4.3 Ondernemingsklimaat (– EUR 17 544)

De verlaging op dit artikel betreft een saldo. Enerzijds is sprake van overbesteding ten behoeve van het ORET/ORIO-programma op basis van de liquiditeitsprognose van de uitvoerder van het programma. Daartegenover is sprake van onderuitputting op het thema ondernemingsklimaat. In diverse partnerlanden, waaronder Mali, en Rwanda verloopt de identificatie van relevante projecten nog beneden verwachting of is er sprake van vertraging in de uitvoering.

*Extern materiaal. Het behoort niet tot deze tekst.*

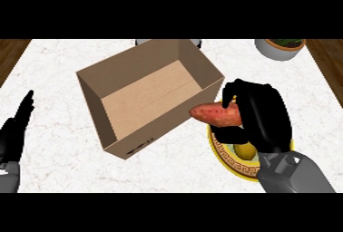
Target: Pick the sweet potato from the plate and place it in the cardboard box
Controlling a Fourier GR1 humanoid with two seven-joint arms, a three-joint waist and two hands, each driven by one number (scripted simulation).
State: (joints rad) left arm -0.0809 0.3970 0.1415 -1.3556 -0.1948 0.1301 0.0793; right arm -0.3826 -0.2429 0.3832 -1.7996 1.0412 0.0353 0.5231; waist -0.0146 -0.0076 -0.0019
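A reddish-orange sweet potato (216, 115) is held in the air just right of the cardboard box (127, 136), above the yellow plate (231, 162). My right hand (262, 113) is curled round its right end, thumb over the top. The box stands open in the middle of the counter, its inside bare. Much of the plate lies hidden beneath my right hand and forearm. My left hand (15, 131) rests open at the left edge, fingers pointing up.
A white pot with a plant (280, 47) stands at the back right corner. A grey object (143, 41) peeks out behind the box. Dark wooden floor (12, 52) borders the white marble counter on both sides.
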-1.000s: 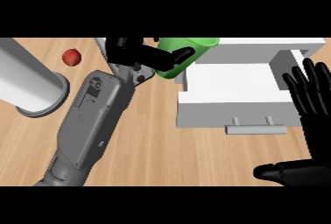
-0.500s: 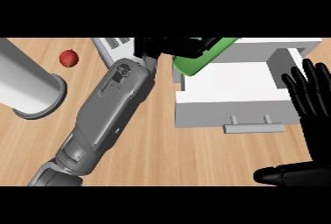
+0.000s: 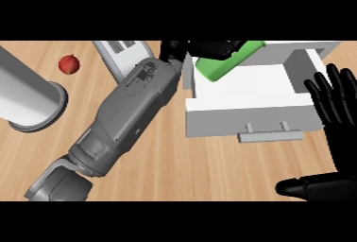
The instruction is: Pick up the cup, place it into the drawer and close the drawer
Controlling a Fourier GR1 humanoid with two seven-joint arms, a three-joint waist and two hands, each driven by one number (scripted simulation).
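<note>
Over the back-left corner of the open drawer (image 3: pixel 251 101), the left hand (image 3: pixel 206 48) has its fingers curled round the green cup (image 3: pixel 226 65), so it's grasping it, and the black fingers cover the cup's upper end. The cup sits tilted, its long axis running diagonally from up by the hand down toward the drawer's left wall, with its lower end already past that wall and above the white drawer floor. So the thing to be placed is right in the fingers, and the drawer's inside lies just below and to the right of it. My guess is the next bit is lowering and letting go, then shoving the front shut by the handle (image 3: pixel 272 136).

Right hand (image 3: pixel 336 113) is resting at the drawer's right side, fingers straight and up, holding nothing. It's the one closer to the handle.

Count, going outward from the drawer: one cup, one drawer, one handle bar, one grey slatted thing (image 3: pixel 124 52) off to the left, one red ball-like object (image 3: pixel 68 64) further left, one big grey cylinder (image 3: pixel 28 101) beyond that.
</note>
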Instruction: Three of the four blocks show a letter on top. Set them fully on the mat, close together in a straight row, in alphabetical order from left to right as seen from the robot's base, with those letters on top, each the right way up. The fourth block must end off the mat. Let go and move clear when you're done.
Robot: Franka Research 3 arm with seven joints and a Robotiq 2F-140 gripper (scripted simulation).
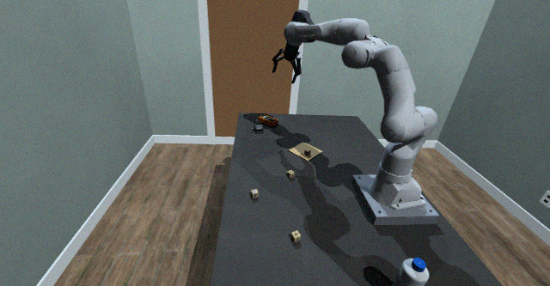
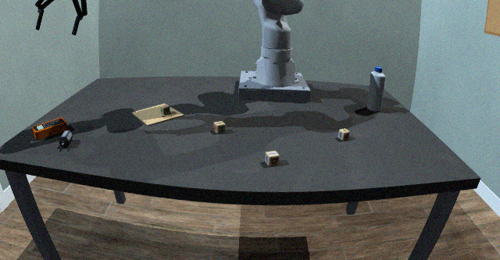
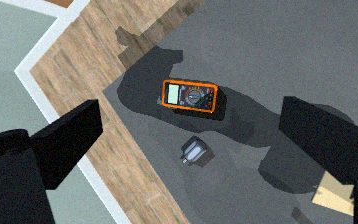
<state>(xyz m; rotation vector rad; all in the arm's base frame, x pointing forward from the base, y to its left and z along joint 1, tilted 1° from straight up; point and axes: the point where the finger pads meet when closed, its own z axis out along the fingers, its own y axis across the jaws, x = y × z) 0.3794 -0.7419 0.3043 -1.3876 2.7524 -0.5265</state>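
My black end effector (image 2: 58,16) hangs high with fingers spread wide, gripping nothing.
I see one small wooden cube block (image 2: 166,109) on the flat tan square mat (image 2: 150,115), whose corners point along the dark counter (image 2: 391,162); three such blocks (image 2: 272,158) lie scattered off it.

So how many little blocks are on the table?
4. One block sits on the tan mat. Another is just off the mat, one is near the table's front edge, and one is over by the white bottle.
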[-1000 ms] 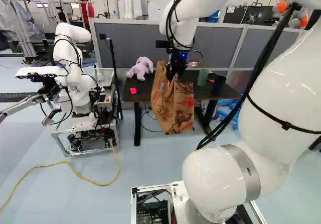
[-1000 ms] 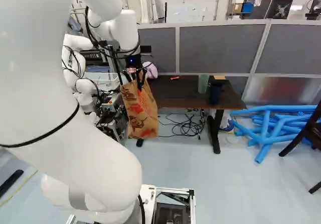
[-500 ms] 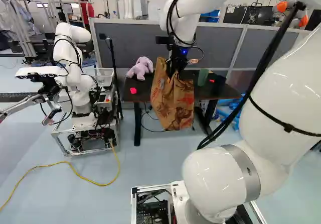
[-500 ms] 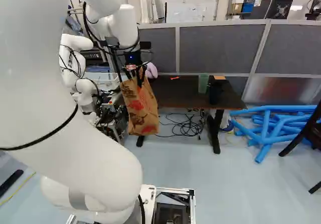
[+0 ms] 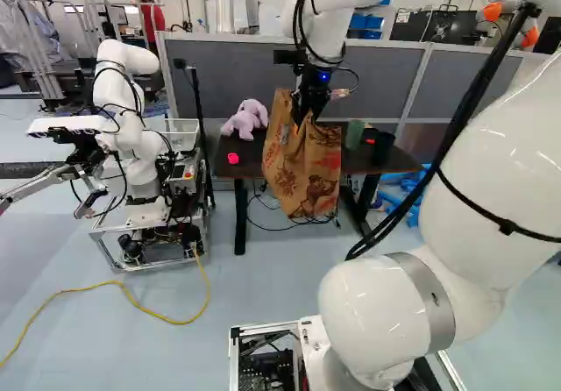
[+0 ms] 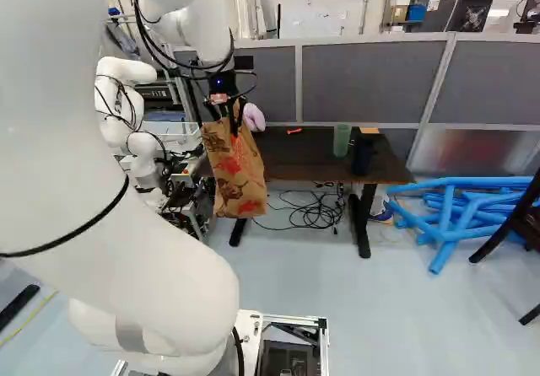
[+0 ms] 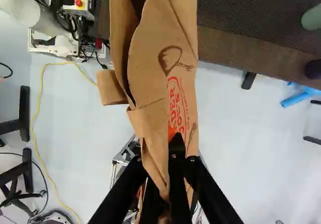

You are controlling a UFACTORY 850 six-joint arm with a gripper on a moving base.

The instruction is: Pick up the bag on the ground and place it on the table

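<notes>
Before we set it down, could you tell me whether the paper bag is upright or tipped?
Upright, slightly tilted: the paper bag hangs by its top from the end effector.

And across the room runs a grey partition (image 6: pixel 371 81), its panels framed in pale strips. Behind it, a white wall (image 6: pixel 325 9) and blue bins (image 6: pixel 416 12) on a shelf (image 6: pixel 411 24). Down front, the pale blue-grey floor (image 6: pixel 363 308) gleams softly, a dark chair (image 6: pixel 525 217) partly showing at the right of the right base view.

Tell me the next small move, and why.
Probably raise the gripper a bit more before moving forward: it grips the bag near its top, and the bottom hangs lower than the front edge of the table, which it could bump.
</notes>
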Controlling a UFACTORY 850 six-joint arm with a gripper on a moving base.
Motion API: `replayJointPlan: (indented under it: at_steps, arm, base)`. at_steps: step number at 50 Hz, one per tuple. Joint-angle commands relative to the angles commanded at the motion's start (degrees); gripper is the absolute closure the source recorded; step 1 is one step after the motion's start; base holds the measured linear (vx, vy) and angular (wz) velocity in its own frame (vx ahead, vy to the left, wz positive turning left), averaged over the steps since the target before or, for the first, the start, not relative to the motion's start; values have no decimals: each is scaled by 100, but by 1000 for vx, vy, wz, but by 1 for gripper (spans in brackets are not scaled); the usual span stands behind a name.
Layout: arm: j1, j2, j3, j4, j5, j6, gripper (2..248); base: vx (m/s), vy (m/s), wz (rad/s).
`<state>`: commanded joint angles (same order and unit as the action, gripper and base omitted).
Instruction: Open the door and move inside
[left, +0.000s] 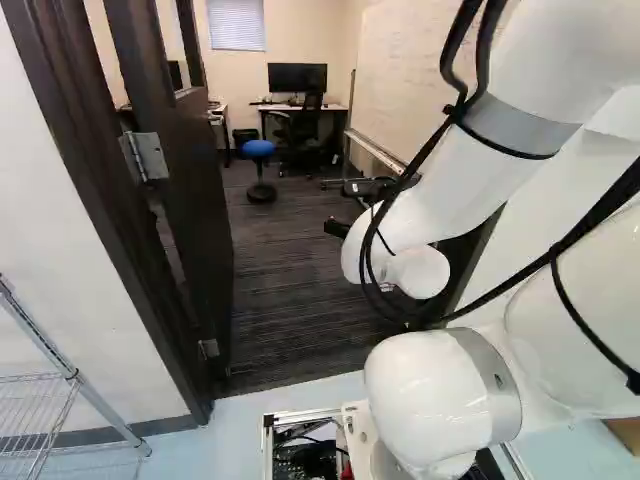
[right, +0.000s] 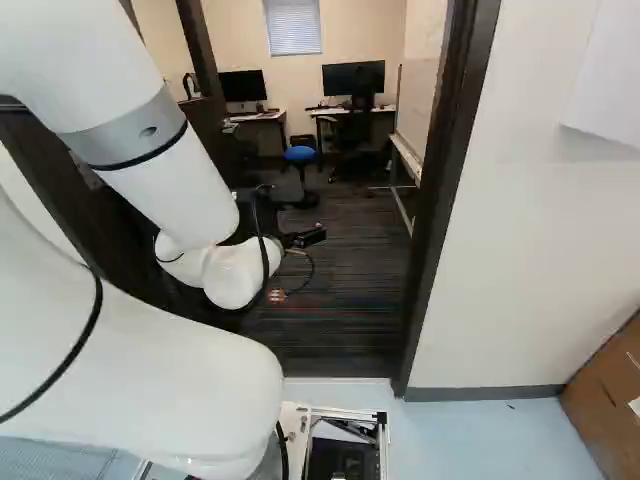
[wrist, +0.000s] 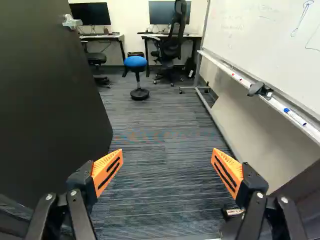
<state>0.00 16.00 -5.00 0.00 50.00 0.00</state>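
Two-fingered gripper (wrist: 167, 157) hangs released over carpet (wrist: 160, 185), grasping nothing; door (wrist: 45, 100) stands inward from door frame's left edge (left: 115, 215), likely leaving passage.

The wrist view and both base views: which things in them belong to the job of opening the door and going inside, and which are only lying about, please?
For the job:
- dark door, standing open
- door frame
- gripper, open

Only lying about:
- blue stool
- whiteboard
- black office chair
- wire shelf
- cardboard box
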Motion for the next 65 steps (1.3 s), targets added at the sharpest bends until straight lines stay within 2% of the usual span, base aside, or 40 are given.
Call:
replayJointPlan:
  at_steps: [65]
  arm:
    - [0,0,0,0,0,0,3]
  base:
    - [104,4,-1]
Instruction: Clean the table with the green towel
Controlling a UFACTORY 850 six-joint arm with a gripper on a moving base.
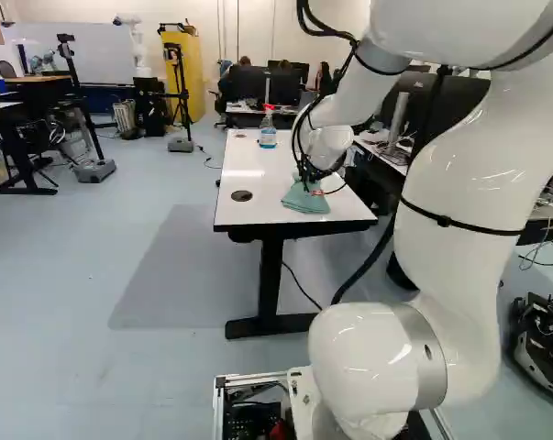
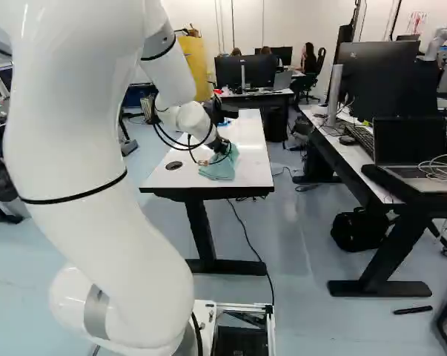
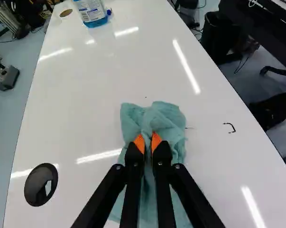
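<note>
Gripper (image 2: pixel 222 147): two fingers nearly together, a fold of the green towel (image 3: pixel 154 116) pinched between the orange pads (image 3: pixel 139 142). Towel bunched on the white tabletop (image 3: pixel 100 71), toward the end nearest the base. One part spreads ahead of the fingertips; the rest runs back beneath the fingers, partly covered by them and cut off at the edge of the wrist view. Underside of the cloth hidden. In both base views the wrist and its loose cables screen the grip; detail there too small to read.

Surface: glossy, with streaks of reflected light. Black round cap (image 3: pixel 41 184) to one side of the towel; on the other, a dark curved mark (image 3: pixel 230 127), thin and broken. Thin dark line just beside the cloth, nature unclear. Farther along, a spray bottle (image 1: pixel 268 130) with a red and white head, upright; its head is cut off in the wrist view. Near it, a second round fitting (image 3: pixel 66 13).

Room: grey-blue floor (image 1: pixel 166 284), black table leg (image 1: pixel 270 284). Right base view: side desk (image 2: pixel 356 157) with laptop (image 2: pixel 412 152) and monitors, black bag (image 2: pixel 359 228) below. Left base view: whiteboard (image 1: pixel 65 60), yellow panel (image 1: pixel 189 73), another robot (image 1: pixel 137 44) far off.
</note>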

Voorts is sprake van onderuitputting op de thema’s marktontwikkeling; wet- en regelgeving en medefinancieringsactiveiten op het gebied van duurzame economische ontwikkeling. Deze wordt veroorzaakt door het feit dat van uitvoerende organisaties ontvangen betaalverzoeken, in tegenstelling tot de raming, niet volledig konden worden gehonoreerd op grond van ontvangen rapportages en liquiditeitsprognoses. Ook werd de bijdrage aan het technische assistentie programma van de FMO verlaagd. Tenslotte werd met name in verband met vertragingen van projecten op gebied van ondernemingsklimaat het budget voor bilaterale ontwikkelingsactiviteiten in Zambia verlaagd.

Artikel 5

5.6 Participatie civil society (EUR 11 164)

De stijging van het budget voor participatie civil society wordt met name veroorzaakt doordat de uitgaven aan de thematische medefinancieringsorganisaties voor cultuur en communicatie verhoogd zijn.